The results show that the historical information in EMRs may assist in forecasting obstetric patients’ LOS in a hospital. Specially, our random forest regression model predicted LOS with an accuracy of 49% under an error range of 12 hours, which is 30% more accurate than a baseline model. The experimental results further demonstrate that a model based on the top 10% of ICD-9 codes can achieve an accuracy as high as those based on all involved ICD-9 codes (over 1800). Additionally, the models based on the most recent year of data logged in the EMRs can achieve similar performance to those based on two-, and three-year worth of data.

Notably, we also investigated the top 10 ICD-9 codes, which have significant differences in terms of LOS between patients with and without such codes. These results suggest that the HCOs can specialize resource allocation strategies accordingly.

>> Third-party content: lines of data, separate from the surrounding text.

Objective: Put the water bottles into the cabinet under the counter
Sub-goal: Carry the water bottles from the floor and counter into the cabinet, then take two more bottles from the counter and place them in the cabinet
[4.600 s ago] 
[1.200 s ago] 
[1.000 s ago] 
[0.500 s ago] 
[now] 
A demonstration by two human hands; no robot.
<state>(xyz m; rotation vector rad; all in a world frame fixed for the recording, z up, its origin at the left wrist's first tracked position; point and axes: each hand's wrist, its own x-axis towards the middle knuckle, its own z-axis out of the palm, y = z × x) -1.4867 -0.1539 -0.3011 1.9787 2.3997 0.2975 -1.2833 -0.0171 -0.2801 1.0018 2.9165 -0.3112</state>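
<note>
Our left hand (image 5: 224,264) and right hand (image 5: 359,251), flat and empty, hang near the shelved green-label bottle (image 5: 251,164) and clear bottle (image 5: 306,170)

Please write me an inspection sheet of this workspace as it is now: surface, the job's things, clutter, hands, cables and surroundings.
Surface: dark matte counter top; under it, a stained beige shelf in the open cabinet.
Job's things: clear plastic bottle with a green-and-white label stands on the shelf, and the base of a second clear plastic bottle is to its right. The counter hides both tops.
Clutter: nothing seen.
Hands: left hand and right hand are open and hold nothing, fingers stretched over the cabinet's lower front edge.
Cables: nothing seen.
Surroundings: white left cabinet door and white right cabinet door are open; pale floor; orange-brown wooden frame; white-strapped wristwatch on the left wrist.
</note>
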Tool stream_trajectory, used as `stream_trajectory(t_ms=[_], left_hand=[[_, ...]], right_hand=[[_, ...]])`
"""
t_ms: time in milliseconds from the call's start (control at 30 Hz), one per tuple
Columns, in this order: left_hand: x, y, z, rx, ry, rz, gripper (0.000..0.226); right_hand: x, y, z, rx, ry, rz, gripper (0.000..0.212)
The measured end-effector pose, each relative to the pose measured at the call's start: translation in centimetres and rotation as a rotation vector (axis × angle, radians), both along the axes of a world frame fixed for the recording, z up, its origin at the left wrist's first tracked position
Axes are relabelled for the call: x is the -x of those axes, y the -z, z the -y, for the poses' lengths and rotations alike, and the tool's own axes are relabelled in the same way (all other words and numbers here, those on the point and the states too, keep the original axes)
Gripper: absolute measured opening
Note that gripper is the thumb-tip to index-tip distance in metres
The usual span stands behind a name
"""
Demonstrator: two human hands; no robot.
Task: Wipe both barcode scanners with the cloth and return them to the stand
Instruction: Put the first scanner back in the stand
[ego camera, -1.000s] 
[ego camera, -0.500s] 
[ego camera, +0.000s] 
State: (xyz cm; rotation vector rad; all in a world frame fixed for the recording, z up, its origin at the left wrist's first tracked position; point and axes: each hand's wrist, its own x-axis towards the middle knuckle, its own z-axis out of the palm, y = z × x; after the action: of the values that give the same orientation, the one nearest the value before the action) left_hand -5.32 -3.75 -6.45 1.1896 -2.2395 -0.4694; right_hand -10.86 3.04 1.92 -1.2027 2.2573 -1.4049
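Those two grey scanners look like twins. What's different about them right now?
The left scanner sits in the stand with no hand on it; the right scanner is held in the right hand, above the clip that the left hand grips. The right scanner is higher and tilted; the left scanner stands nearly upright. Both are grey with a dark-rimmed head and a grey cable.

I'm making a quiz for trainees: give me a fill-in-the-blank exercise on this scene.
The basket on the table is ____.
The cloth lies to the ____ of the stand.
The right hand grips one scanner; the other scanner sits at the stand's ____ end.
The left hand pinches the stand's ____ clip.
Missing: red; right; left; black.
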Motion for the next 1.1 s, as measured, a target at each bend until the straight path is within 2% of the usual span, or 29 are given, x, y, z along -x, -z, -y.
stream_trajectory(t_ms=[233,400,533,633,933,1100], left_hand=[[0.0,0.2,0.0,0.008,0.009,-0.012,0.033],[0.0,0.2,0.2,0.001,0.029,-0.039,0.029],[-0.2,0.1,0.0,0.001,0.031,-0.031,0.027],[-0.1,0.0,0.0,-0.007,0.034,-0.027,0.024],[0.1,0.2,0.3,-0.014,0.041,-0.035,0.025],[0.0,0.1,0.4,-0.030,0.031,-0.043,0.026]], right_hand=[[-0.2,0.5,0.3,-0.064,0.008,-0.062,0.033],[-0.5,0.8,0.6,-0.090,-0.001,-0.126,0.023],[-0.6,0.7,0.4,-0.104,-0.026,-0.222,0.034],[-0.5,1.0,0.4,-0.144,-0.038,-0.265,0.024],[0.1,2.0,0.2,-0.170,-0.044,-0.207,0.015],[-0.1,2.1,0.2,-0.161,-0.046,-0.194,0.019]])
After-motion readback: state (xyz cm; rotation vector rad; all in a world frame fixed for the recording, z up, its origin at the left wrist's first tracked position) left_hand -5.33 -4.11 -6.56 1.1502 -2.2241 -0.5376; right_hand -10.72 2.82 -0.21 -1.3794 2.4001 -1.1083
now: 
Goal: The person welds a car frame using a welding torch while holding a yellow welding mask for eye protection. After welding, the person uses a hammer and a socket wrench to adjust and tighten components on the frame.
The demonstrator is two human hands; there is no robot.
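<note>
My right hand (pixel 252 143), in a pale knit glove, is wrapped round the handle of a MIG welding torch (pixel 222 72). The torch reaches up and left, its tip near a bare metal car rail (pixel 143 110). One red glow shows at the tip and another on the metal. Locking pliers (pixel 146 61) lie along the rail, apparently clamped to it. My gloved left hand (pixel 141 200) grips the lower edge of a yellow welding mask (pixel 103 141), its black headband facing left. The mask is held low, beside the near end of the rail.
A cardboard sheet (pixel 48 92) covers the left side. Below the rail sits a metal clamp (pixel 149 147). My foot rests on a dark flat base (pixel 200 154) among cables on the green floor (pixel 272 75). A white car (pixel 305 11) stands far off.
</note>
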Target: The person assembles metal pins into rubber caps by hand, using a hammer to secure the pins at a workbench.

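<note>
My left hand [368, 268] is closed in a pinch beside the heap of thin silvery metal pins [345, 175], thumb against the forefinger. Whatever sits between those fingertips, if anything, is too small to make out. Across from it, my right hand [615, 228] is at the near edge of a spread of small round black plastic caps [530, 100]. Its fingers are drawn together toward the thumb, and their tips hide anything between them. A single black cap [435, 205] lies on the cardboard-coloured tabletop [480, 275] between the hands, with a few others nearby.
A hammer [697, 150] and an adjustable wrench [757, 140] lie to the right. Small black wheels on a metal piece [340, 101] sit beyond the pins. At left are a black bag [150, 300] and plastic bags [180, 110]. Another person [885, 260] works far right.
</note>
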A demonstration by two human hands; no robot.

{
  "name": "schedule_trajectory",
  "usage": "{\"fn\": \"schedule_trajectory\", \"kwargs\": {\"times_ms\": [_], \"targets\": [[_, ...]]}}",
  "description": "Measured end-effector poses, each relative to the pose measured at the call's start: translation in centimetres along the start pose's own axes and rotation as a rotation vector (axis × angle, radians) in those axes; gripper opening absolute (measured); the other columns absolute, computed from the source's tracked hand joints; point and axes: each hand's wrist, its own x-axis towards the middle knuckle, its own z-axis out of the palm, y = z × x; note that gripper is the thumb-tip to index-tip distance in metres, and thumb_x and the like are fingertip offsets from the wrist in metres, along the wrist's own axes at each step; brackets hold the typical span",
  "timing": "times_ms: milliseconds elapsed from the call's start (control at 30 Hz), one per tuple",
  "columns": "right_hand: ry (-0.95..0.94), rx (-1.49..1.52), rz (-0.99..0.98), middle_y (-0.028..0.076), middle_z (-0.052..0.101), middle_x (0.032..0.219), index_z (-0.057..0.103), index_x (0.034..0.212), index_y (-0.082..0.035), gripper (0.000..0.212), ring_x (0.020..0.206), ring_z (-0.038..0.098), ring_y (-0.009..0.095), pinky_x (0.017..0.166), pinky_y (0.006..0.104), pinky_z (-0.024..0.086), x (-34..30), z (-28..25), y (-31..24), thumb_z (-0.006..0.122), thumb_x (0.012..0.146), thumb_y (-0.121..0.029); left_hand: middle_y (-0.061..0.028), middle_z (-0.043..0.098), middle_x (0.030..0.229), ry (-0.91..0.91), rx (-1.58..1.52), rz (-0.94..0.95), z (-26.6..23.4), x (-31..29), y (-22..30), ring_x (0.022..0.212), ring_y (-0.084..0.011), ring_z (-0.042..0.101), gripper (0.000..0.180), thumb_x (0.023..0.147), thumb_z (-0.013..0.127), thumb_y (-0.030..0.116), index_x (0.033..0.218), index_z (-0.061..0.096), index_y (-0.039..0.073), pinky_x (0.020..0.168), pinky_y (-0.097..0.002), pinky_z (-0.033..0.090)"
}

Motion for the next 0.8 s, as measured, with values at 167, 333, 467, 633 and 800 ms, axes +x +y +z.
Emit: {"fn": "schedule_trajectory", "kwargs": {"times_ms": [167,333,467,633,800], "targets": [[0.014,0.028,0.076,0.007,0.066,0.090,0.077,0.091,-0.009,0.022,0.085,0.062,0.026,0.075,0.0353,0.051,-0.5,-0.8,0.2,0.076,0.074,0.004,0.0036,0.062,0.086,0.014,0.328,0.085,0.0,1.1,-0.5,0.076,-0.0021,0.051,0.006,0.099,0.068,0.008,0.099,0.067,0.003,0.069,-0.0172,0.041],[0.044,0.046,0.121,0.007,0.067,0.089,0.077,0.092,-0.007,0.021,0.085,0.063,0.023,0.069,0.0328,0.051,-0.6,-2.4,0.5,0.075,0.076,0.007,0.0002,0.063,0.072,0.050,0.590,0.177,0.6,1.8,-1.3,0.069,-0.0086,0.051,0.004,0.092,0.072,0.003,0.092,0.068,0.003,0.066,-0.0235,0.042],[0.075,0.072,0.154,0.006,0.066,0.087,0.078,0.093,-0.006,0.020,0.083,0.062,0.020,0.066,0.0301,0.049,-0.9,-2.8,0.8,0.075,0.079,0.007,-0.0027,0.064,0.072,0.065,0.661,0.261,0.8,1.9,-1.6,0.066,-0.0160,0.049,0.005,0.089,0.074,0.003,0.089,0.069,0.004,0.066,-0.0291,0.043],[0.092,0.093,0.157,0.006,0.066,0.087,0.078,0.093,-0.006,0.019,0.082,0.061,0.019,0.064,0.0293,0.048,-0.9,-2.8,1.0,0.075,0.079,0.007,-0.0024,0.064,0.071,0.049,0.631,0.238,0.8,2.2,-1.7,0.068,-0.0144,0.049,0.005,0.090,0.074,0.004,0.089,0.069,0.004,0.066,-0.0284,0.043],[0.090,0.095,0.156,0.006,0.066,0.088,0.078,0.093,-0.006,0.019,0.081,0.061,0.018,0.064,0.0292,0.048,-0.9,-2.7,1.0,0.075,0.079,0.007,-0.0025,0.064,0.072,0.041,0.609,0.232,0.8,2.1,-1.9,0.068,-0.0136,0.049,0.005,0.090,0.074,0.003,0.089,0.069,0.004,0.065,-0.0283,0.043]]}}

Despite the merits of this investigation, we acknowledge that this is a pilot study and there are several limitations. First, the data was collected within a single institution and may not cover all of a patient’s medical history or be readily applicable to another hospital setting. Second, all of the patients in this study were on an obstetric service, such that the framework may not be directly extended to other types of patients or healthcare services. Third, the prediction of LOS may be considered lower than what one might want in a decision support system (i.e., an accuracy of 48% for ±12 hour). Other factors that potentially influence LOS can be incorporated in the model, such as certain patient demographics (e.g., race) or physical traits (e.g., height, weight or BMI).

Conclusions

This paper assessed the feasibility of a machine learningbased framework for predicting the length of stay for obstetric patients using historical diagnoses. We showed that one years worth of diagnostic history may be sufficient to predict hospitalization LOS with accuracy that is substantially higher than a baseline based solely on the age of the patient. We believe this research can be extended by including additional types of historical data (e.g., medications) and leveraging the chronological order of such knowledge.